The story begins with tracing the reasons of a young Bengali man to move from his roots to a distant land that everyone thinks as land of opportunities. How this decision comes from what a co-passenger tell him, while he is traveling and has a near death experience. How he marries a girl from Kolkata, who accompanies him to US and leads the rest of her life with him, as his wife and his companion in the distant land. The story of the girl who marries a stranger and lands in a strange land, learns the ways of the land and at the same time tries to keep her culture alive in her house in small little ways, misses her family on all occasions, specially when her children are born and she has no one around from the family.
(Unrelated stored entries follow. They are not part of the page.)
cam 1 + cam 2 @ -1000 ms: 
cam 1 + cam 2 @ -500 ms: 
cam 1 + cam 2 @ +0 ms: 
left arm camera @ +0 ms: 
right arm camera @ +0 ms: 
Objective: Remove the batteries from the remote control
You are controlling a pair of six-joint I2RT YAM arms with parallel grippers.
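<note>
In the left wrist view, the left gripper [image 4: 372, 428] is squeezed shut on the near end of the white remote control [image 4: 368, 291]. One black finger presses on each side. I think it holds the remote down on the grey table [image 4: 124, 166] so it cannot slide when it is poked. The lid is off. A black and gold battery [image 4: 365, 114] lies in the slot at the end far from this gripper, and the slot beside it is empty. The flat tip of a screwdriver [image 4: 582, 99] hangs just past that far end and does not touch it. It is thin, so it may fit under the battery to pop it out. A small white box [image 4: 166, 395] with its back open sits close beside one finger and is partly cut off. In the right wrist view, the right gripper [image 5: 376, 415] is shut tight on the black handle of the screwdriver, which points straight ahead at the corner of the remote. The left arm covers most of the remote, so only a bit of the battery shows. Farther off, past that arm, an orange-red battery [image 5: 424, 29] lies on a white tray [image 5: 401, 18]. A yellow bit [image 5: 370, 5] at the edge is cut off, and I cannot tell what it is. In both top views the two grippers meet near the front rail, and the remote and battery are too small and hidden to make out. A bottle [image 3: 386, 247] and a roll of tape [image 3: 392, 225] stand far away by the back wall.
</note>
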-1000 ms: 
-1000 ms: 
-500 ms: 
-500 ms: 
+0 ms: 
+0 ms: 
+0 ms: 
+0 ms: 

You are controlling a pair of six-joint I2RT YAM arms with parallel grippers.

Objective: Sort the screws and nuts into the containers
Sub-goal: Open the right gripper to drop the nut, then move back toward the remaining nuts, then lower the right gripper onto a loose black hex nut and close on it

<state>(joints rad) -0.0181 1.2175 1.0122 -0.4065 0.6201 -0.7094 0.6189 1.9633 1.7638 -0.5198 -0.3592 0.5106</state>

The story of children born with confused identity, born Americans, visiting India for vacations and not being able to understand why they have to go there, not being able to relate to the place and the people. The couple’s story of making a virtual family out of all the known Bengali immigrants in the vicinity, their lives revolving around these families and vacation visits to them when they move out. The story of children growing and trying to carve out an identity for themselves, at times trying to shun out of their Indian identities by trying to keep themselves away from it as much as possible, their affairs and breakups, marriage to another Bengali and divorce and back to life of loneliness. Demise of patriarch and the change in lives and thought processes of the rest of the family.

There is nothing unusual about the book, it is sketch of an immigrant family, and you would have seen the glimpses of the story everywhere in every such family specially in US. The narrative is good, sometime the details are too much like providing the detailed recipes of the dishes the protagonist makes. The lives of all characters seem pretty mundane and dull throughout the book, overall I had a very gloomy feeling reading through the book. It is on high on emotional quotient though, like the designer NRI movies we have. The whole angle of the name Gogol and the kid not liking the name has actually nothing to do with identity crisis, but this what a lot of kids go through, when they have either very unusual name and everyone wants to know what it means or how they were names, or when they have an exceptionally usual name and every third kid in the class seem to have the same name. This angle I guess has been used a lot in the publicity and reviews of the book. In my opinion this is also something that a lot of people go through and nothing is unique to the characters psyche.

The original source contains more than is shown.